**INSTRUCTIONS FOR THE TASK:** Go through the data underneath and copy every line exactly.

**GIVEN INFORMATION:**
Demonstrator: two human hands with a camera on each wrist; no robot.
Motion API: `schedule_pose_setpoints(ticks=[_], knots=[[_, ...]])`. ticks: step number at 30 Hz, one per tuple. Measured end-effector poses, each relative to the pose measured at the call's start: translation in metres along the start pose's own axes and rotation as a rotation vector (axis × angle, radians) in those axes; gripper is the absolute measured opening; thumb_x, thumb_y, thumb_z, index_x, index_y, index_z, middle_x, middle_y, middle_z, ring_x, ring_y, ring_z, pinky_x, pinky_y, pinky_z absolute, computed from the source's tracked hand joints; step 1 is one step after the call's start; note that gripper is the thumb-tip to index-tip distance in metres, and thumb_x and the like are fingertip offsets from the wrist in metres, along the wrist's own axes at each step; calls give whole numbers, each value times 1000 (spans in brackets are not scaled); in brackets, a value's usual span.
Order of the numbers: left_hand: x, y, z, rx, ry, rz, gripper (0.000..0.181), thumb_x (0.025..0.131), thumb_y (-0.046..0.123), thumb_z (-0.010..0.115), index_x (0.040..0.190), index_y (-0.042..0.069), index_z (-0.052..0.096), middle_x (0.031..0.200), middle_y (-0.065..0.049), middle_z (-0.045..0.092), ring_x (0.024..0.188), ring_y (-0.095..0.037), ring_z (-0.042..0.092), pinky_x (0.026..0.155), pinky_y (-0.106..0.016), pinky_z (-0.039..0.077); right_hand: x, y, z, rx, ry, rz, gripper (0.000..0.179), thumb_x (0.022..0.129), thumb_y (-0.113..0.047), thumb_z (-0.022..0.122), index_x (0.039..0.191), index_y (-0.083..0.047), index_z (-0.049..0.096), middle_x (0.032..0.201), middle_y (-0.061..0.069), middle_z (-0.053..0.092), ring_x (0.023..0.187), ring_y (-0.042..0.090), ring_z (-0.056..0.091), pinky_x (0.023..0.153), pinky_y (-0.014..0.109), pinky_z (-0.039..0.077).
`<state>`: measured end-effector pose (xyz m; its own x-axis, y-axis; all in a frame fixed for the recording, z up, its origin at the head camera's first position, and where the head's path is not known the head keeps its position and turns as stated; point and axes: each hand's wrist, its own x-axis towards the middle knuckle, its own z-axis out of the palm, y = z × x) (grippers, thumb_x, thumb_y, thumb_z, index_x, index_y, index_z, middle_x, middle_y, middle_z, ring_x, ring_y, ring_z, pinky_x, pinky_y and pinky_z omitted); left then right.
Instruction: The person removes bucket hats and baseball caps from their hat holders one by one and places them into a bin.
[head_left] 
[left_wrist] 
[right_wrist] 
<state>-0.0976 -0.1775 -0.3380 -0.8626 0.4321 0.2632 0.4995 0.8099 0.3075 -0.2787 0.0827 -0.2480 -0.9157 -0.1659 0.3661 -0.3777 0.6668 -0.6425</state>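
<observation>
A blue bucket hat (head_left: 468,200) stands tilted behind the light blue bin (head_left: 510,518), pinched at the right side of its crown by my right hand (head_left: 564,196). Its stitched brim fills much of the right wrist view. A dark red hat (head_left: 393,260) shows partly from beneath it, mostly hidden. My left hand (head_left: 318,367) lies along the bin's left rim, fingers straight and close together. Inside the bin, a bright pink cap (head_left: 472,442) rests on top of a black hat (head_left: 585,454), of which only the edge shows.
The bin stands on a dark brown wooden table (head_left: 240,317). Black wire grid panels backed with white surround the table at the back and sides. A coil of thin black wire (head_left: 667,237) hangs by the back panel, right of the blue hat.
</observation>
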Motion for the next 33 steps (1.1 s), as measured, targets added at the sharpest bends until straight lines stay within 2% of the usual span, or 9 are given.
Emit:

**TASK RESULT:**
Demonstrator: two human hands with a camera on each wrist; no robot.
Motion API: `schedule_pose_setpoints(ticks=[_], knots=[[_, ...]])`. ticks: step number at 30 Hz, one per tuple. Measured end-effector poses, each relative to the pose measured at the call's start: translation in metres along the start pose's own axes and rotation as a rotation vector (axis × angle, radians) in those axes; gripper is the absolute measured opening; thumb_x, thumb_y, thumb_z, index_x, index_y, index_z, middle_x, middle_y, middle_z, ring_x, ring_y, ring_z, pinky_x, pinky_y, pinky_z absolute, computed from the source's tracked hand joints; step 1 is one step after the call's start; note that gripper is the thumb-tip to index-tip distance in metres, and thumb_x and the like are fingertip offsets from the wrist in metres, along the wrist's own axes at each step; calls give whole numbers, each value times 1000 (spans in brackets are not scaled); in brackets, a value's usual span.
Order of the numbers: left_hand: x, y, z, rx, ry, rz, gripper (0.000..0.181), thumb_x (0.025..0.131), thumb_y (-0.046..0.123), thumb_z (-0.010..0.115), index_x (0.040..0.190), index_y (-0.042..0.069), index_z (-0.052..0.096), middle_x (0.031..0.200), middle_y (-0.065..0.049), middle_z (-0.045..0.092), ring_x (0.024..0.188), ring_y (-0.095..0.037), ring_z (-0.042..0.092), pinky_x (0.026..0.155), pinky_y (-0.106..0.016), pinky_z (-0.039..0.077); right_hand: x, y, z, rx, ry, rz, gripper (0.000..0.179), thumb_x (0.022..0.129), thumb_y (-0.113..0.047), thumb_z (-0.022..0.122), index_x (0.039..0.191), index_y (-0.083..0.047), index_z (-0.049..0.096), middle_x (0.032..0.201), middle_y (-0.061..0.069), middle_z (-0.053..0.092), ring_x (0.023..0.187), ring_y (-0.042..0.090), ring_z (-0.056..0.091), pinky_x (0.023..0.153), pinky_y (-0.014..0.109), pinky_z (-0.039..0.077).
`<state>`: measured end-effector pose (xyz m; its own x-axis, y-axis; all in a frame fixed for the recording, z up, its origin at the head camera's first position, and where the head's path is not known the head keeps its position and turns as stated; point and axes: each hand's wrist, its own x-axis towards the middle knuckle, its own z-axis out of the palm, y = z × x) (grippers, thumb_x, thumb_y, thumb_z, index_x, index_y, index_z, middle_x, middle_y, middle_z, ring_x, ring_y, ring_z, pinky_x, pinky_y and pinky_z omitted); left then right.
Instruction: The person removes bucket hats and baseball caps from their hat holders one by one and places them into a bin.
[head_left] 
[left_wrist] 
[right_wrist] 
<state>-0.0976 -0.1775 -0.3380 -0.8626 0.4321 0.2632 0.4995 0.8099 0.3075 -0.2787 0.0827 -0.2480 -0.9157 -0.1659 0.3661 -0.3777 0.6668 -0.6425</state>
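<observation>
A blue bucket hat (head_left: 468,200) stands tilted behind the light blue bin (head_left: 510,518), pinched at the right side of its crown by my right hand (head_left: 564,196). Its stitched brim fills much of the right wrist view. A dark red hat (head_left: 393,260) shows partly from beneath it, mostly hidden. My left hand (head_left: 318,367) lies along the bin's left rim, fingers straight and close together. Inside the bin, a bright pink cap (head_left: 472,442) rests on top of a black hat (head_left: 585,454), of which only the edge shows.
The bin stands on a dark brown wooden table (head_left: 240,317). Black wire grid panels backed with white surround the table at the back and sides. A coil of thin black wire (head_left: 667,237) hangs by the back panel, right of the blue hat.
</observation>
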Motion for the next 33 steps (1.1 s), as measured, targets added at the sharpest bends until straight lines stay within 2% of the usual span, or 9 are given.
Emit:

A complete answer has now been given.